3. Februar 2016

Wortwahl und Selbstauskunft

In der Süddeutschen Zeitung von heute ist ein Artikel über Frank S. zu lesen, den Mann, der im letzten Oktober Henriette Reker und einige weitere Personen mit einem sog. "Rambo-Messer" (30 cm lange Klinge, vorne spitz) angegriffen und dabei die heutige Kölner Oberbürgermeisterin so schwer verletzt hat, dass sie beinahe an Ort und Stelle gestorben wäre. Frank S. ist danach ein ordentlicher Mensch, der vor seiner Tat noch seine Mietverhältnisse geklärt und seine Kaninchen untergebracht hat. In der Untersuchungshaft gibt er sich als mustergültiger Gefangener.
Die eigene Begründung für seine Tat ist, dass die politisch Verantwortlichen in der Bundesrepublik "Hochverrat" begehen würden. Gemeint ist natürlich die Flüchtlingspolitik, genauer die Tatsache, dass sehr viele Flüchtlinge nach Deutschland kommen. Dieser Begriff "Hochverrat" erinnert an ein anderes Wort, das im Zuge der Debatte ebenfalls schon zu hören war, nämlich dass die Bundeskanzlerin ihren Amtseid verletzt hätte, der sie verpflichte, Schaden vom deutschen Volk abzuwenden.

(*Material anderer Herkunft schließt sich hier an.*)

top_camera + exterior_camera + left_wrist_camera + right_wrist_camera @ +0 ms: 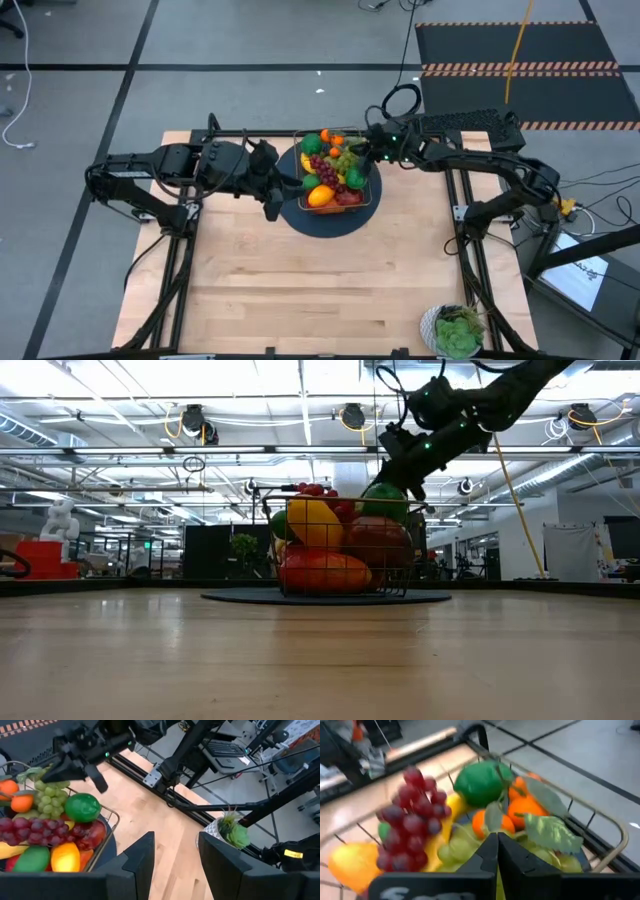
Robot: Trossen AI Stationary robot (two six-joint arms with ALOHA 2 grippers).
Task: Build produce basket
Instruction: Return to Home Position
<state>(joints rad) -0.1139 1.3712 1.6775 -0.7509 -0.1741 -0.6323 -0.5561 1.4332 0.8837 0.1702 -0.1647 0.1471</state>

Diese Begrifflichkeit scheint mir aus zwei Gründen bemerkenswert. Zum einen werden von der Position des Sprechers abweichende Auffassungen über die richtige Flüchtlingspolitik nicht mehr als Teil der normalen politischen Auseinandersetzung innerhalb eines allen Diskussionsteilnehmern gemeinsamen Rahmens betrachtet, sondern kriminalisiert. Dieser Unterschied ist groß. Im ersten Fall würde man sagen, dass man mit der Position und den Entscheidungen bspw. unserer Bundeskanzlerin aus den und den Gründen nicht übereinstimme. Natürlich billigt man ihr und anderen aber dennoch das Recht zu, diese Auffassungen zu vertreten. Der Dissens wird als Teil des normalen demokratischen Prozesses verstanden, an dem jeden Tag Politik, Medien und informierte Öffentlichkeit teilnehmen.. Im zweiten Fall spricht man der Gegenposition jede Legitimität ab. Über Hochverrat oder den Bruch des Amtseides lässt sich nicht diskutieren, beides ist grundsätzlich verwerflich und außerhalb des erlaubten Rahmens.

Zum zweiten, wenn diese Position grundsätzlich illegitim ist, wenn also aus Sicht des Sprechers ein Verbrechen vorliegt, dann liegt es auch nahe, dass man in der Reaktion hierauf eine Art Notstandsrecht annimmt. Wie will man diesen fortgesetzten Gesetzesbruch der politisch Verantwortlichen sonst stoppen? Selbst wenn man eine solche Selbstermächtigung de facto, sozusagen als psychologische Tatsache nicht reklamiert, die Begrifflichkeit alleine führt auf diesen Schluss zu.

Natürlich greifen die allermeisten Kritiker der bisherigen Flüchtlingspolitik nicht zum Rambo-Messer. Aber manche haben doch eine Wortwahl, die auf Grund ihrer Polarisierung keinen Raum für Meinungsverschiedenheit lässt, Andersdenkende bzw. politisch Verantwortliche kriminalisiert und in der Konsequenz damit den demokratischen Prozess selbst in Frage stellt. Das scheint mir eine neue Entwicklung. Mehr noch, diese Bereitschaft zur Radikalität scheint in diversen Schattierungen inzwischen einen erheblichen Teil der Bevölkerung ergriffen zu haben, vielleicht sogar mehr als die AfD derzeit an Zustimmung erfährt. Ich hätte so etwas früher nicht für möglich gehalten, das Deutschland der letzten Jahrzehnte erschien mir immer als ein demokratisches Musterland. Inzwischen bin ich mir nicht mehr sicher, möglicherweise sind die Dinge ins Rutschen geraten.